→ WHAT THE TASK ASKS: Find the lines of the records in which the word "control" appears and report how many there are, as a number alone.

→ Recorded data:
'''

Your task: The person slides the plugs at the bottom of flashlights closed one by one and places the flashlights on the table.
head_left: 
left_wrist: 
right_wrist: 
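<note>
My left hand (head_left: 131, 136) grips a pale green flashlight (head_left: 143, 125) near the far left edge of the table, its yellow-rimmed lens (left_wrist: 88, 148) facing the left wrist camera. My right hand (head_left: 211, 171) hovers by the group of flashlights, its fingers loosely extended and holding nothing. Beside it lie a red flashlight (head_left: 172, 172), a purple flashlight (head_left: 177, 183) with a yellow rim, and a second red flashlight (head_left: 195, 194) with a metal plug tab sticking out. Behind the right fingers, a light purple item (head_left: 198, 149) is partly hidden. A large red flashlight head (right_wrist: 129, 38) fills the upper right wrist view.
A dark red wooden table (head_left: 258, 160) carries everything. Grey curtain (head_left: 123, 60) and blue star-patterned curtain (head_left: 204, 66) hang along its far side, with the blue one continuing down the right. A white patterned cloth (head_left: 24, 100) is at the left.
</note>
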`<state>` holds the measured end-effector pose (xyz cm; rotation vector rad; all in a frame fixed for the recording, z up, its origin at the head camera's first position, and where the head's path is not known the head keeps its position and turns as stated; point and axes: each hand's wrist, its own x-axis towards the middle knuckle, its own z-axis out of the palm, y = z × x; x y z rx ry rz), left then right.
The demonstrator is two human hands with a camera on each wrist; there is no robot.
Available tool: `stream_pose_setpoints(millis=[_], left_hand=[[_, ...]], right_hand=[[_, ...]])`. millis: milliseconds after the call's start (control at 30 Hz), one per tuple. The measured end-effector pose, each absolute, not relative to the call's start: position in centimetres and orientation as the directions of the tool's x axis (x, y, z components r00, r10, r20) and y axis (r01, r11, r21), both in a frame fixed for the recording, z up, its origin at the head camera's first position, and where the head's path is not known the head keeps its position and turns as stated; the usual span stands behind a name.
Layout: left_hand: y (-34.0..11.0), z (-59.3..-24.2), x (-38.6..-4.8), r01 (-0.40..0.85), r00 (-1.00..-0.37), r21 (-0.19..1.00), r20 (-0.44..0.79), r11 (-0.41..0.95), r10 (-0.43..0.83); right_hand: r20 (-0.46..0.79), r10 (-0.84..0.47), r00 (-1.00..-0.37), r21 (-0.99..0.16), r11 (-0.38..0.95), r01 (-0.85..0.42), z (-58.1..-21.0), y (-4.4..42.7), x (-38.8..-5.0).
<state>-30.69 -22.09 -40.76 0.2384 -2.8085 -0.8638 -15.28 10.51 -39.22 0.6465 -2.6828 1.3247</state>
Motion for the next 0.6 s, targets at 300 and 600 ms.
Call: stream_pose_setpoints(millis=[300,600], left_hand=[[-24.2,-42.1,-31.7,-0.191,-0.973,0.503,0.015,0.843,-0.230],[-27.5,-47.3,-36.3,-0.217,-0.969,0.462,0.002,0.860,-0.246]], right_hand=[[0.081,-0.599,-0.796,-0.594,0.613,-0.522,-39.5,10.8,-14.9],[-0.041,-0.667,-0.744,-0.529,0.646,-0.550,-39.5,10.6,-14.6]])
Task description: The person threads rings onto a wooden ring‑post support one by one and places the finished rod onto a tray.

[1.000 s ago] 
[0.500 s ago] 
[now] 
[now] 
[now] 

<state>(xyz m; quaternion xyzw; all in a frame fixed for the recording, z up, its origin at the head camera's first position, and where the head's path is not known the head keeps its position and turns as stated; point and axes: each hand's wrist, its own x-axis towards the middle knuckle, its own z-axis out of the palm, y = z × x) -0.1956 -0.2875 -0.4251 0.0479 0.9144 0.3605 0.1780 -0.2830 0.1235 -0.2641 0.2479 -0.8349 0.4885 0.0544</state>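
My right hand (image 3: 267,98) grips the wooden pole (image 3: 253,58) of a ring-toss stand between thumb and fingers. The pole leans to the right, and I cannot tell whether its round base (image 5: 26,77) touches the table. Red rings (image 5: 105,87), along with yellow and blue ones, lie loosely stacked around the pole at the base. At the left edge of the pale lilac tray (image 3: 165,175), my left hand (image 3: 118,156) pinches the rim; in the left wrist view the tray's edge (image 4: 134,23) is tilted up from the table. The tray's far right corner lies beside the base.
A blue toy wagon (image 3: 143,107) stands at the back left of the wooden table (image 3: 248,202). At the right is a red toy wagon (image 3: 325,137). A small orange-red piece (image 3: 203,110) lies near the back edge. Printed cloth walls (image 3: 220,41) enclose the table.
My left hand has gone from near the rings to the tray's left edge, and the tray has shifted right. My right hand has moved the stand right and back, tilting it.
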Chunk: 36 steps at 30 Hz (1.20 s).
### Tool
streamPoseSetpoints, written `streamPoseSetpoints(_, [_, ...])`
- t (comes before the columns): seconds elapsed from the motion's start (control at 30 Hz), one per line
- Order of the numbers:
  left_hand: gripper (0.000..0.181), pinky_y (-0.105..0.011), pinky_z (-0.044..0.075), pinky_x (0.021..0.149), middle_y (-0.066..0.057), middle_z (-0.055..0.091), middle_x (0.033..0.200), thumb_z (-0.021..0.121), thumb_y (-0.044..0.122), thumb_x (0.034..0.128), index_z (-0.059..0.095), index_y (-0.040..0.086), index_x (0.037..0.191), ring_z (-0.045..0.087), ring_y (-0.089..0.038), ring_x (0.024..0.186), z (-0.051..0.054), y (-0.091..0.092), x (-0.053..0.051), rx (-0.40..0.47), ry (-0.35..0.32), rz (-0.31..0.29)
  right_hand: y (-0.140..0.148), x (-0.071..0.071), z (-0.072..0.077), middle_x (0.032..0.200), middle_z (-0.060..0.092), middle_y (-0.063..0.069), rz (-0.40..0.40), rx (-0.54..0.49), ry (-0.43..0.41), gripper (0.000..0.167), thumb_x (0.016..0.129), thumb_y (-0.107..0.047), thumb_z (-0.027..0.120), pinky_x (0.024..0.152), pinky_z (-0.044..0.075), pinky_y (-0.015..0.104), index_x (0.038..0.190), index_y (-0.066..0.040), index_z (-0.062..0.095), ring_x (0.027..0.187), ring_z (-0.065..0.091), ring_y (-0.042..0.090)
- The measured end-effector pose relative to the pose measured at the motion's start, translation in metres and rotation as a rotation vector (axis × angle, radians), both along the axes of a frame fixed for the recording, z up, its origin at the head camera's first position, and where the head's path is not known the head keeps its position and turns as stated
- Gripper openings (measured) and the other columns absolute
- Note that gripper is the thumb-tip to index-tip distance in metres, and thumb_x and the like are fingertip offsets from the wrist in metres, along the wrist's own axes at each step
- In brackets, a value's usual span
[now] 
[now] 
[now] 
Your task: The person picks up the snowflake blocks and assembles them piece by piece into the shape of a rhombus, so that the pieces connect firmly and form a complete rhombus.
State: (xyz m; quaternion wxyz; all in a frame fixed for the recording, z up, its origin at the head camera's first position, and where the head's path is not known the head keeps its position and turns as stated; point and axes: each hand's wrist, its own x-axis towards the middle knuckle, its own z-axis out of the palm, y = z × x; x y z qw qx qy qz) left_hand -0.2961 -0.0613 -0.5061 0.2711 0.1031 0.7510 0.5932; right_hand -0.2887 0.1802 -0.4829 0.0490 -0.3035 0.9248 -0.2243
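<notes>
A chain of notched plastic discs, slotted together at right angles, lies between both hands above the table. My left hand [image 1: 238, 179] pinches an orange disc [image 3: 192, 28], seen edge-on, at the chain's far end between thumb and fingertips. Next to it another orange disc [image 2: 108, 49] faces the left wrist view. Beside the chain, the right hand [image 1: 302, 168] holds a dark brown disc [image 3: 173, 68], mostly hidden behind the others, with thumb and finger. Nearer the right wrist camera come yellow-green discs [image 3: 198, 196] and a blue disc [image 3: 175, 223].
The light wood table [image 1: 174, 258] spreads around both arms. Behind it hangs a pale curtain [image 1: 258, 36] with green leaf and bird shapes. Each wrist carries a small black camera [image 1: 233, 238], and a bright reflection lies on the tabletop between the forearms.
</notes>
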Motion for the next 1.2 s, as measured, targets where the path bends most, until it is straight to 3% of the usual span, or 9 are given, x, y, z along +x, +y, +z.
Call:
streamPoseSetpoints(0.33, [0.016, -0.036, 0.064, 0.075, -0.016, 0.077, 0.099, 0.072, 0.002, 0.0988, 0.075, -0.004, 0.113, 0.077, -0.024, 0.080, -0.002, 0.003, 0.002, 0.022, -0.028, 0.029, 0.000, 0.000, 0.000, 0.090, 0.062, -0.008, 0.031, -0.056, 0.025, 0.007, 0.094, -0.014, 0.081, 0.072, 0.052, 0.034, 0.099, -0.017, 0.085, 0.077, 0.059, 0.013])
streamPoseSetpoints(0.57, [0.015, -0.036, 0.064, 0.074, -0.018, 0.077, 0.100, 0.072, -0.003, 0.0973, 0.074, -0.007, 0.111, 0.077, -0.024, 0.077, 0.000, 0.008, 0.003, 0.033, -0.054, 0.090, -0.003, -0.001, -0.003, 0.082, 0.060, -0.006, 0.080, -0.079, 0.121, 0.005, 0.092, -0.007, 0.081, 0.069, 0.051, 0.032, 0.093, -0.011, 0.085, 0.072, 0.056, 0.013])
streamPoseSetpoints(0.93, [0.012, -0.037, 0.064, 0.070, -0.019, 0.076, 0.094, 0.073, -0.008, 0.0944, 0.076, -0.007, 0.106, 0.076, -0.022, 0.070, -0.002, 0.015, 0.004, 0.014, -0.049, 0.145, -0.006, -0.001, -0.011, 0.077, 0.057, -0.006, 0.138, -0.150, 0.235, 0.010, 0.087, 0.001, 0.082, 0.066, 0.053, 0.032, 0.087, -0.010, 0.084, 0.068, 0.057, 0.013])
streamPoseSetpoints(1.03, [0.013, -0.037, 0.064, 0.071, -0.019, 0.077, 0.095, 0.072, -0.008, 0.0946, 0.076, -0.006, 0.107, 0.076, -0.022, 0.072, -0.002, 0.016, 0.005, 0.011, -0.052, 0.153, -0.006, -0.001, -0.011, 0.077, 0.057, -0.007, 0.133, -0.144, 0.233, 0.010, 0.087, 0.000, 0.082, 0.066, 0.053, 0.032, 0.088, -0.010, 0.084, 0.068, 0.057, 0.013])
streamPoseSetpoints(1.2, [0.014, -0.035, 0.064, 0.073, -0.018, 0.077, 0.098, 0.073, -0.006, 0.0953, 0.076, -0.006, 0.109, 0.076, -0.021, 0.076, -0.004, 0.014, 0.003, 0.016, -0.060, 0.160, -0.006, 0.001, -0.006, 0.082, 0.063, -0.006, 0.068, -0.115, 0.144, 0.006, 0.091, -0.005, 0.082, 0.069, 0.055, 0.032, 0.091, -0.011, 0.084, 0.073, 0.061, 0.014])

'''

→ RESPONSE TO THE EXERCISE: 2